The listing that follows must be given again in full and exactly.
┌──
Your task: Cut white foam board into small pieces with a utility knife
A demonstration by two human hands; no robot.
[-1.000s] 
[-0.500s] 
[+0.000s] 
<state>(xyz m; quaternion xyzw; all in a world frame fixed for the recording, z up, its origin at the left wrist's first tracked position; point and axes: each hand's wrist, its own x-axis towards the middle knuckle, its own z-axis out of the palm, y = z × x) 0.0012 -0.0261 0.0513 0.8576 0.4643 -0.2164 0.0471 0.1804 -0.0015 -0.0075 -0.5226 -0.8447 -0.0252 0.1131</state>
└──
• **REPLY TO THE EXERCISE**:
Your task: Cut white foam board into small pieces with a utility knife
A demonstration by two human hands; no robot.
[-1.000s] 
[-0.500s] 
[+0.000s] 
<state>(xyz m; quaternion xyzw; all in a world frame fixed for the recording, z up, its origin at the left wrist's first tracked position; point and axes: each hand's wrist, its own x-axis towards the middle knuckle, its own z-axis out of the palm, y = z × x) 0.0012 -0.0261 0.0513 0.8576 0.4643 -0.2164 0.0471 0.1804 -0.0015 -0.0075 -0.5226 -0.8447 -0.0252 0.1131</state>

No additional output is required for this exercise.